Lore’s body shook with enough force that it was a struggle to keep her grip on the hilt of her blade. Her vision swarmed with black. If Hermes had told Athena that Lore took the aegis . . . if Athena had known where to find her family and had come looking for it that day . . .

The poison of truth moved through her, turning her insides to ash.

As if knowing her thoughts, a faint smile touched the goddess’s lips.

She killed them.

Not Wrath. Not the Kadmides. It had always been Athena.

As Lore’s shock faded, a feral panic set in.

“I thought—” she began.

She had left her alone with Miles and Van. . . . She had trusted her to honor her oath to not harm Castor. . . . She had . . . She had . . .

Believed her.

“You thought what, that I possessed a heart?” Athena said. “The heart is only a muscle.”
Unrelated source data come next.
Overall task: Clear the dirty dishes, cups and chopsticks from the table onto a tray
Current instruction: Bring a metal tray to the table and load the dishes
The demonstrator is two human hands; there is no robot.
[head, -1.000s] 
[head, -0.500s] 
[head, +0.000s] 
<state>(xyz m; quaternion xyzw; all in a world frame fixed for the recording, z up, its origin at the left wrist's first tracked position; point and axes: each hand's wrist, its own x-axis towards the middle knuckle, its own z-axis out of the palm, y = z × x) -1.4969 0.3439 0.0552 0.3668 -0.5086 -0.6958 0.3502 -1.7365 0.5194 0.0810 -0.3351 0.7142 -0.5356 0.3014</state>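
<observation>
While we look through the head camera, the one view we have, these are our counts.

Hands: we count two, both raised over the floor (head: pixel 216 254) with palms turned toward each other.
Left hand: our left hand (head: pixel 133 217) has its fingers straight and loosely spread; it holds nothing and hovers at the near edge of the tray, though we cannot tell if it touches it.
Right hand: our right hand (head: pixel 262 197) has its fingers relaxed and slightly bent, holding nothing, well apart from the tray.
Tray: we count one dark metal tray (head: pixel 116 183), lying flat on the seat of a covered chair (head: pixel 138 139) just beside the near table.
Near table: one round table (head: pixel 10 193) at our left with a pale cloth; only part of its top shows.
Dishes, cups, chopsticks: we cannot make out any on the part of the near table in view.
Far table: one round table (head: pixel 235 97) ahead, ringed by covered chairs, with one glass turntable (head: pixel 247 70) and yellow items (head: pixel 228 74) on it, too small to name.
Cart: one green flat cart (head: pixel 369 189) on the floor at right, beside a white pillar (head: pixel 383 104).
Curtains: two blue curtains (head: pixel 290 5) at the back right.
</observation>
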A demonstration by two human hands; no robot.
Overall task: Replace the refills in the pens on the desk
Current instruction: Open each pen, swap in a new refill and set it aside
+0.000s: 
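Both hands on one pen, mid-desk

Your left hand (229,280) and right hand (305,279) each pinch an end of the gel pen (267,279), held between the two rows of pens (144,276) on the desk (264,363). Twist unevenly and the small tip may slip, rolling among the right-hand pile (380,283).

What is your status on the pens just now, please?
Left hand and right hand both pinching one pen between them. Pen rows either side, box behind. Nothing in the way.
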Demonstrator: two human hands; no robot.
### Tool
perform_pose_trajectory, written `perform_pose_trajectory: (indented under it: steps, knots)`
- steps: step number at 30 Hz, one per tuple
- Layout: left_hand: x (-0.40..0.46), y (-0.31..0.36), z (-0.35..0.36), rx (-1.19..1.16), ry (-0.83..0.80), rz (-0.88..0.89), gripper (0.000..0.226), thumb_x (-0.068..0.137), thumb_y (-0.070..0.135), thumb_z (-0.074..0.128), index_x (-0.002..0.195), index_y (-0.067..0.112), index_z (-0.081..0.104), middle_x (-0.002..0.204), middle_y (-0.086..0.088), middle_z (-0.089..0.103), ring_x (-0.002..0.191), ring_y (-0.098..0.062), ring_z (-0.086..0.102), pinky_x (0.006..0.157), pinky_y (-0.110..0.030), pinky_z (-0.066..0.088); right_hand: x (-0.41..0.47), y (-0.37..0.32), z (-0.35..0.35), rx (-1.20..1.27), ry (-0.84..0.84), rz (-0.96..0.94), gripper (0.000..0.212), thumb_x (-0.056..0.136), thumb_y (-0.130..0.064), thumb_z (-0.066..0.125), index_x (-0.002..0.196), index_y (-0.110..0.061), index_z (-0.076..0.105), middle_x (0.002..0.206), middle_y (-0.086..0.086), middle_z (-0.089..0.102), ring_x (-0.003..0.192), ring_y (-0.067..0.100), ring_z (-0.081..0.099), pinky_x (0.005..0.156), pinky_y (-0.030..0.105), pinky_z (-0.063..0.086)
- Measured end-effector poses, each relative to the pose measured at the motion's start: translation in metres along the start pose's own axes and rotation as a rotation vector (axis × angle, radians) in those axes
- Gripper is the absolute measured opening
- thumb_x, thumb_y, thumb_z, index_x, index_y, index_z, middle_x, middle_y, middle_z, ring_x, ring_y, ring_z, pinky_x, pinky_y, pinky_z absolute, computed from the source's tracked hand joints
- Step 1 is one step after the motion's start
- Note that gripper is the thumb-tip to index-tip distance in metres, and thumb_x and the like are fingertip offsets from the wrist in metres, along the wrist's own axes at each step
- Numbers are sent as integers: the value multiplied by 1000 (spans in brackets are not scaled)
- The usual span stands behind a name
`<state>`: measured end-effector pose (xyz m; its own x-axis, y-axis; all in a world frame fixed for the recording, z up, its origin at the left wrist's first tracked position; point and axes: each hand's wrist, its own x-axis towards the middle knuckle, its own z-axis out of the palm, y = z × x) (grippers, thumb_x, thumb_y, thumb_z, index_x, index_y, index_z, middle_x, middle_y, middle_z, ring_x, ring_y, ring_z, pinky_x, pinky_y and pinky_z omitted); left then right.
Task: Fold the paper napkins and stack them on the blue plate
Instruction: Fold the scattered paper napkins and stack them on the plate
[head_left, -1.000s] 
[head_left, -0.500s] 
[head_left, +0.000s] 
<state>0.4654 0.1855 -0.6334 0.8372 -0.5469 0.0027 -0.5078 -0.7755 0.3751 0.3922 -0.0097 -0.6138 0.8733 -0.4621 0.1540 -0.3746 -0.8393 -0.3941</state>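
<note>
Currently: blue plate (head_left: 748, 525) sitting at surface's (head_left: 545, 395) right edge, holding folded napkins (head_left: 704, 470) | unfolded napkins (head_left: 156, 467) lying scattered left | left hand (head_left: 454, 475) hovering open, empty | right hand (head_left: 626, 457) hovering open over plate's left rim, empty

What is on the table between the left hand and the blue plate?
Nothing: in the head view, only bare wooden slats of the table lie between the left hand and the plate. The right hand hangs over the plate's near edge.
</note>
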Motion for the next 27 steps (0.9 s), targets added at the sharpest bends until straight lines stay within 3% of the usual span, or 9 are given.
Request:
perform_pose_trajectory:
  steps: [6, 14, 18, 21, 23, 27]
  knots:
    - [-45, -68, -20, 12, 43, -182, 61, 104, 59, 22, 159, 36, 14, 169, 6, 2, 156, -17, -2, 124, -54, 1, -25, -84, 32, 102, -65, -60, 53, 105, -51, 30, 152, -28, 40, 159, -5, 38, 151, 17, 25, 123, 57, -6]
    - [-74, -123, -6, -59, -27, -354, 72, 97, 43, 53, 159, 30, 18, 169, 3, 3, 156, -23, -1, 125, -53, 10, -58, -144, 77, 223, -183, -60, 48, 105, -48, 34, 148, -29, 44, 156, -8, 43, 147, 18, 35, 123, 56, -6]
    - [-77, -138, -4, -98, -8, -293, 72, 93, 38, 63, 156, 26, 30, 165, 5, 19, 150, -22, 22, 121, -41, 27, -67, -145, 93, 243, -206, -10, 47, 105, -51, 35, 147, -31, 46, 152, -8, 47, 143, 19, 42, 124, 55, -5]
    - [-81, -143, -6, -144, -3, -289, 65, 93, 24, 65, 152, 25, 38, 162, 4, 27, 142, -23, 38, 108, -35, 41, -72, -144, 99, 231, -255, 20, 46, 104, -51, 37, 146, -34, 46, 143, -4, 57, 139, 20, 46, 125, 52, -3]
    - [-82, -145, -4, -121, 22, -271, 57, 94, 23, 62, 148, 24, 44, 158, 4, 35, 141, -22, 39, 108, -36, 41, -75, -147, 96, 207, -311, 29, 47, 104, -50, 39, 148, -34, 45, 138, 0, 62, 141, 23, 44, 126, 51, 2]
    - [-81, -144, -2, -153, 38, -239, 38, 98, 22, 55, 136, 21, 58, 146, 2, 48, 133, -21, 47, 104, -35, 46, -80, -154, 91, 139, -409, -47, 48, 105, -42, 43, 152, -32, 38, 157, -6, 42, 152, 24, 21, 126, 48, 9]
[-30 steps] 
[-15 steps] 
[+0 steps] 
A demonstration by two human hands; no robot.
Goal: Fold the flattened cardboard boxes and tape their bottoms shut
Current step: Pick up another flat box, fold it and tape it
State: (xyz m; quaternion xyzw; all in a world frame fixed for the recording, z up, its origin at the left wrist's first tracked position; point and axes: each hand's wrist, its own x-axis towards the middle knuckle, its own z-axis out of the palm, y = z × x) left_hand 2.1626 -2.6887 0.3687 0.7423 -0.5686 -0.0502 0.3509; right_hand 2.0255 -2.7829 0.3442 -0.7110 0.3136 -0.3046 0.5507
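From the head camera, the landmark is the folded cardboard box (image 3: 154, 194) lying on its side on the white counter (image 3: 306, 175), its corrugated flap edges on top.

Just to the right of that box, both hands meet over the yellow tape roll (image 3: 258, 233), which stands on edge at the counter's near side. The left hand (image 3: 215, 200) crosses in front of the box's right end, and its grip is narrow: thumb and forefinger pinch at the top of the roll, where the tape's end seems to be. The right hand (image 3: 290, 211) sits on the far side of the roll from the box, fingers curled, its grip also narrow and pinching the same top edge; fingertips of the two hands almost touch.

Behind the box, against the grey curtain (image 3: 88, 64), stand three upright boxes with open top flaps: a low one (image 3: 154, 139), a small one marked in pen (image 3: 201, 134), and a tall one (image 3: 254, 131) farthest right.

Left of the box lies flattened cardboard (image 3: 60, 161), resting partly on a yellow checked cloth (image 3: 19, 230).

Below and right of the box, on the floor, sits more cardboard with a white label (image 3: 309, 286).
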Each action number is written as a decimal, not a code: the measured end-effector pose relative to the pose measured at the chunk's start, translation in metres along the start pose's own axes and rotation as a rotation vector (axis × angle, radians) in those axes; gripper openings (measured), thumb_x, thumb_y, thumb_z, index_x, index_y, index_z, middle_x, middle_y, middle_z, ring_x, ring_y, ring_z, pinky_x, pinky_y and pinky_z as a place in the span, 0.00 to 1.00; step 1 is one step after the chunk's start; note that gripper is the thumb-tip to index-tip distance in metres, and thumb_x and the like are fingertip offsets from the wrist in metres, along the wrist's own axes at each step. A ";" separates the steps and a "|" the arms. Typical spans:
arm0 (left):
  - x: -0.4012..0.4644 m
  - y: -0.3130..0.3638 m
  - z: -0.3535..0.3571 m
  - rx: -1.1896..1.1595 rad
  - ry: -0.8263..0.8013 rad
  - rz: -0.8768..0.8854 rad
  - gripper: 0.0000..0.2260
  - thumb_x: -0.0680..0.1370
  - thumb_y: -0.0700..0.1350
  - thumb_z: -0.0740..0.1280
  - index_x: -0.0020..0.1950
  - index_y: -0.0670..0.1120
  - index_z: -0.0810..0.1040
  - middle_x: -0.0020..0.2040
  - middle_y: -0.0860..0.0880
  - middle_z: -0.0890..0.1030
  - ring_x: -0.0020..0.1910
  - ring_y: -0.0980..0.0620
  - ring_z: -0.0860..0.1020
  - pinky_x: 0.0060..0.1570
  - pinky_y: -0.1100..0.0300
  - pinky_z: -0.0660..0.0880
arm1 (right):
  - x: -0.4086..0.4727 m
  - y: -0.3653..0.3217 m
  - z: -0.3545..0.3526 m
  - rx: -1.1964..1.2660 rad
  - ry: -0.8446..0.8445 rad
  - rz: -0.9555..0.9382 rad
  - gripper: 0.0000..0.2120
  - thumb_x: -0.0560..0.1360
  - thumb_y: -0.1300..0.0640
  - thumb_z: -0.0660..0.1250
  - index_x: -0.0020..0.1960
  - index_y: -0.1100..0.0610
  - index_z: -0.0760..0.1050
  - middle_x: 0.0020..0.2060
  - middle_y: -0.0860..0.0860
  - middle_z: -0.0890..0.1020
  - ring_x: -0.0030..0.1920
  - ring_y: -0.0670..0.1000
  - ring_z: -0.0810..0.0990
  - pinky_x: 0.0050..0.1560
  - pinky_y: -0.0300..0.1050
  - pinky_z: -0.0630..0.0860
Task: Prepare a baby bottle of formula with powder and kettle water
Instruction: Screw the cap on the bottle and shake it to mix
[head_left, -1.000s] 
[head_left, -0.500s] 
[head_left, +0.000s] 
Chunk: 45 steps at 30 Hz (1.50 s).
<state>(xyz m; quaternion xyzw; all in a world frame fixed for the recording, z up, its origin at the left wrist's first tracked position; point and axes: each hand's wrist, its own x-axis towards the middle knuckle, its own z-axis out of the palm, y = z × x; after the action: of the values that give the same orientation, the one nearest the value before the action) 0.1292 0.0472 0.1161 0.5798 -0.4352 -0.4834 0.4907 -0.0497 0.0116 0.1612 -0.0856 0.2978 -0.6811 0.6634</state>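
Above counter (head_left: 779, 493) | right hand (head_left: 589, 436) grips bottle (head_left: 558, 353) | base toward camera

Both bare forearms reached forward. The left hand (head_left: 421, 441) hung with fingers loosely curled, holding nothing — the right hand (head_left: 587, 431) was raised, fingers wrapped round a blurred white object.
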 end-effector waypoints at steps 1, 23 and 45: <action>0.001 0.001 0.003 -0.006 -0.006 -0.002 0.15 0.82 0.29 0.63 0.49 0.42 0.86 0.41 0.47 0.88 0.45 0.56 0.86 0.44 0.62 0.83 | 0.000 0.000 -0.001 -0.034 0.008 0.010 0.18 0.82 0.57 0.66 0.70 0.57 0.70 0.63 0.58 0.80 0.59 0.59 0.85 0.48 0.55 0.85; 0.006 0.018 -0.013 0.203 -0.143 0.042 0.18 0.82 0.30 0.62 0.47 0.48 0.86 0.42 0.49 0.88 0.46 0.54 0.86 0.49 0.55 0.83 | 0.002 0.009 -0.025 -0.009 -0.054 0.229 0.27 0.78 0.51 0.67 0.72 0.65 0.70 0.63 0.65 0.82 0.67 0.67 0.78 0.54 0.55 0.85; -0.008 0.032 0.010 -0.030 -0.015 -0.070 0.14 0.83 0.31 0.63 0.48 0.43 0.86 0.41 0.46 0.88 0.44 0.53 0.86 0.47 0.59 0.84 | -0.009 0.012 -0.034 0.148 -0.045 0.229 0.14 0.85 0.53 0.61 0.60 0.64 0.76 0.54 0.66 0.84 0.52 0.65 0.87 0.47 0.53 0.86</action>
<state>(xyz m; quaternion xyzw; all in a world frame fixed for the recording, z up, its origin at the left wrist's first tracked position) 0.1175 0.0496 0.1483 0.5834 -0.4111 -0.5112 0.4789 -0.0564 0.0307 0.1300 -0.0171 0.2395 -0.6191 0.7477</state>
“You killed them.” Her voice was barely a whisper. “Why?”

“I almost didn’t believe Hermes when he told me what he’d seen. The aegis, the object I had spent centuries searching for, found by a child. Carried by a child,” Athena said. “I knew where the last of the Perseides resided. The hovel they called a home. I was delighted to discover a window had been left open for me, almost as if in invitation.”

Lore clawed at her hair, her breathing growing erratic, her heart on the verge of shredding itself against her ribs. Desperation flooded her veins. No—please

no—

“But as I stood inside the room I thought, surely, the thief could not have been either one of these tiny, insignificant creatures. They were smaller than the shield,” Athena said, taking a single step forward into the cell. “I stood over their beds and thought about how easy it would be to simply smother them.”

She moved another step closer to Lore. “But I waited, until your mother and father came to look in on them, until my powers were fully restored to me at the cycle’s end.” Athena stopped before Lore, looming over her. “And then I claimed one piece from each girl for every question they refused to answer. About their missing child. About where you might be hiding.”